ACTIVITY. The span to repeat in the listing below runs from the line containing "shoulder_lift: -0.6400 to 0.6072" to the line containing "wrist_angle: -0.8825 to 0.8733", inclusive. Repeat it exactly, and only it.

GIVEN ENTRIES.
#####

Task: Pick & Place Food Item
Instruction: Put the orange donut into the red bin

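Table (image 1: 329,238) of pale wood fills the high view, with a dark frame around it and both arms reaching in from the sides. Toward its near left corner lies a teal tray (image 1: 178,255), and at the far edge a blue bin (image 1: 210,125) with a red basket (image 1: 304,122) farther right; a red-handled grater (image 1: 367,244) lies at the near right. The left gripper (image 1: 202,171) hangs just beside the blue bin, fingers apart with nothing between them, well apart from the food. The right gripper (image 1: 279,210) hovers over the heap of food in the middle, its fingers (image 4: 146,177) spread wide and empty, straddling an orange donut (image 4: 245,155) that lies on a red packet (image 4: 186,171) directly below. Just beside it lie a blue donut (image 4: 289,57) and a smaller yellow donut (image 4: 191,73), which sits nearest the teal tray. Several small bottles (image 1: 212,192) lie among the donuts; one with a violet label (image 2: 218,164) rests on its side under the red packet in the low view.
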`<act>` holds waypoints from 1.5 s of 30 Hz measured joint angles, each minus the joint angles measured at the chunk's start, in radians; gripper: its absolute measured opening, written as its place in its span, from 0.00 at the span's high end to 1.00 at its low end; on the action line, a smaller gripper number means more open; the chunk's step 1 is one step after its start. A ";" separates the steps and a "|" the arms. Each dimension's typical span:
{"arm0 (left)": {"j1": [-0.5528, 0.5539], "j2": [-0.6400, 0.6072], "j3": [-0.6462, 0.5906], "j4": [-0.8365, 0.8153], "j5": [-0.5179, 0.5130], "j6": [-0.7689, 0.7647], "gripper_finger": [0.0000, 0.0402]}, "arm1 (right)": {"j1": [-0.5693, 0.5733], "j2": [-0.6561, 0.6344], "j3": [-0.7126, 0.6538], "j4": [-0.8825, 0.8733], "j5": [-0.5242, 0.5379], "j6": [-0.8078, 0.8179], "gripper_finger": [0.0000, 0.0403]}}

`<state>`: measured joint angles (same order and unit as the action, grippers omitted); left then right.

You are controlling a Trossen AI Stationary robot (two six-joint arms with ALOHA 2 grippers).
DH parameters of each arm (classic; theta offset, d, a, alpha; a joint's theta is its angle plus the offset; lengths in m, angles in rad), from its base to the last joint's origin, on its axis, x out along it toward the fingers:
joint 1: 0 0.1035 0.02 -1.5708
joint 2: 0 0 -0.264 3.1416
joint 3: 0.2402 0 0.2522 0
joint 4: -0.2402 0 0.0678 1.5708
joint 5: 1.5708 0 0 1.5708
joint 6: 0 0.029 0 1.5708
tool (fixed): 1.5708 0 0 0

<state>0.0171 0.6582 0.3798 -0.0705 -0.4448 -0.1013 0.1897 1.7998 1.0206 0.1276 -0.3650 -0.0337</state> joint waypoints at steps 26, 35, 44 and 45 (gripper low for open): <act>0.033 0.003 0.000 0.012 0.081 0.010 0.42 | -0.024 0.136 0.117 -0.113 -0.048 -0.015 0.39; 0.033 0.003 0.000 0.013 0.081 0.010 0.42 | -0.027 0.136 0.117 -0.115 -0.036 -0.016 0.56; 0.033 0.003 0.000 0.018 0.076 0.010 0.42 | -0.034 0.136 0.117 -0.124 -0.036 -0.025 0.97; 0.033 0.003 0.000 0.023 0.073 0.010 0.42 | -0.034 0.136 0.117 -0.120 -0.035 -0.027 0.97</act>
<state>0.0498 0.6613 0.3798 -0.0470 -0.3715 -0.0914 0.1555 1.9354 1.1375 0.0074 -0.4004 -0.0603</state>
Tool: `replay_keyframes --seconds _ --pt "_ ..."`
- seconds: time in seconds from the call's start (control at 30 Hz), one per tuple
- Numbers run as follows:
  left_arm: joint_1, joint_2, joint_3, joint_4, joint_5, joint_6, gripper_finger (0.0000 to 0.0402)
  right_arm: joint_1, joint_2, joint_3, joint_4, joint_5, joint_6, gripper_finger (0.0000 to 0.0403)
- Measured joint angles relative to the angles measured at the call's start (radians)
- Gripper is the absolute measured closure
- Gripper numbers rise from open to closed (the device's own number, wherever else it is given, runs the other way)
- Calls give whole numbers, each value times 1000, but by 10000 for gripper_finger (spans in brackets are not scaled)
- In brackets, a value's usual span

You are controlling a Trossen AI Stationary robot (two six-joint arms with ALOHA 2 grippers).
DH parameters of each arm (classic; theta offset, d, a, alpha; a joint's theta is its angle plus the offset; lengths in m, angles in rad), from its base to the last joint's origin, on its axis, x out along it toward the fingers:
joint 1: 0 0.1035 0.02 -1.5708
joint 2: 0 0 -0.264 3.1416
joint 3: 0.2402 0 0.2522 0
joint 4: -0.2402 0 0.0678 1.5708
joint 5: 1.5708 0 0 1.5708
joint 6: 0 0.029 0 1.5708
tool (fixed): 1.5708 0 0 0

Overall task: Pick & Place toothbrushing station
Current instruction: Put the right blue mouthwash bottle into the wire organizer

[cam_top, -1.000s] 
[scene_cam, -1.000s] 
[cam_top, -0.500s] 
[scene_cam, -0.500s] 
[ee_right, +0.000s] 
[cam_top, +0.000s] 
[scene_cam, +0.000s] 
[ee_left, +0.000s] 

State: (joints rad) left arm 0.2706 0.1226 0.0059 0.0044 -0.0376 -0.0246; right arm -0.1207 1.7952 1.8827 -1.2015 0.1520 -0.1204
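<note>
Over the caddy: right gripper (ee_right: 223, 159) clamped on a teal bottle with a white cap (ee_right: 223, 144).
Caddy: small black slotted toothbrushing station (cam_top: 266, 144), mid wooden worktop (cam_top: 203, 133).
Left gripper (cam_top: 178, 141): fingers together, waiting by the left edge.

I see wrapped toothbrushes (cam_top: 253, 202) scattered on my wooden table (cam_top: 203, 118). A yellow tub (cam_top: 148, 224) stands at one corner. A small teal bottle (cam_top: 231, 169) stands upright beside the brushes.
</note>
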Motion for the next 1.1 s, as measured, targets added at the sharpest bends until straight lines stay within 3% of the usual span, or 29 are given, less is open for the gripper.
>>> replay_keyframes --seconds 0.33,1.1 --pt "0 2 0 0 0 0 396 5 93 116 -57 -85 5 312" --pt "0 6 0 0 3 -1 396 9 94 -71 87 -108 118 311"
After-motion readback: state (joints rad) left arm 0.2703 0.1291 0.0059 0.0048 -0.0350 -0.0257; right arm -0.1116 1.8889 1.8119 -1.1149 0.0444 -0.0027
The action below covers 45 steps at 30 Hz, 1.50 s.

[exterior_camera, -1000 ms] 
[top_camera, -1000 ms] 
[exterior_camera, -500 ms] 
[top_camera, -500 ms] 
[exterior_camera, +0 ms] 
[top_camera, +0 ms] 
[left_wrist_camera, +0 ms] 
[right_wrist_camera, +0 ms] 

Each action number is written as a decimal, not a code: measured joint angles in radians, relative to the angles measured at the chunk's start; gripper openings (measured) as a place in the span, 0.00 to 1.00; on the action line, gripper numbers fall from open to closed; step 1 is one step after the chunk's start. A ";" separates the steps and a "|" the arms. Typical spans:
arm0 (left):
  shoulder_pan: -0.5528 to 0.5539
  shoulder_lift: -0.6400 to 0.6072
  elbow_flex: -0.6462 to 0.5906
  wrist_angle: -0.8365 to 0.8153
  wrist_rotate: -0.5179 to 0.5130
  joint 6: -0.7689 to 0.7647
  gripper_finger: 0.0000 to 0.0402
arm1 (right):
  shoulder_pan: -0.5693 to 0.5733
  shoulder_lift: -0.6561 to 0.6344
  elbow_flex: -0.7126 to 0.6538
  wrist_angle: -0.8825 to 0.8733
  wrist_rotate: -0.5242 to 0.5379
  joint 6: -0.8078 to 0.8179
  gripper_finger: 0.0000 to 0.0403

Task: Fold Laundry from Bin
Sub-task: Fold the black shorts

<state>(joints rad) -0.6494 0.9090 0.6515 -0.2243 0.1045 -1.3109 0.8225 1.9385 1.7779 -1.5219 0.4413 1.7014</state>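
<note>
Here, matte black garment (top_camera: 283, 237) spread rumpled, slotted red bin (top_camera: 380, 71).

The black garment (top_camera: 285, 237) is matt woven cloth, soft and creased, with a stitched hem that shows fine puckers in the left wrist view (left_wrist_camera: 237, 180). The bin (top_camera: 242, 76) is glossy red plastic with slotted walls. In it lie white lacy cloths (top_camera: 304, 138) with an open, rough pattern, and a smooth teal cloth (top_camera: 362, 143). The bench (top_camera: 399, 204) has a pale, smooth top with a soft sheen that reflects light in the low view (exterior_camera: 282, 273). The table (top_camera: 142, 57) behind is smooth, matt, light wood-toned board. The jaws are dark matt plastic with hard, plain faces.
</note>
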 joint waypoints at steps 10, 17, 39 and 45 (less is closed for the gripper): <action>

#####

WRITTEN SOLUTION.
  shoulder_lift: -0.6400 to 0.6072
  elbow_flex: -0.6462 to 0.5906
  wrist_angle: -0.8365 to 0.8153
  wrist_rotate: -0.5179 to 0.5130
  joint 6: -0.7689 to 0.7647
  gripper_finger: 0.0000 to 0.0402
arm1 (right):
  shoulder_pan: -0.5693 to 0.5733
  shoulder_lift: -0.6561 to 0.6344
  elbow_flex: -0.7126 to 0.6538
  wrist_angle: -0.8825 to 0.8733

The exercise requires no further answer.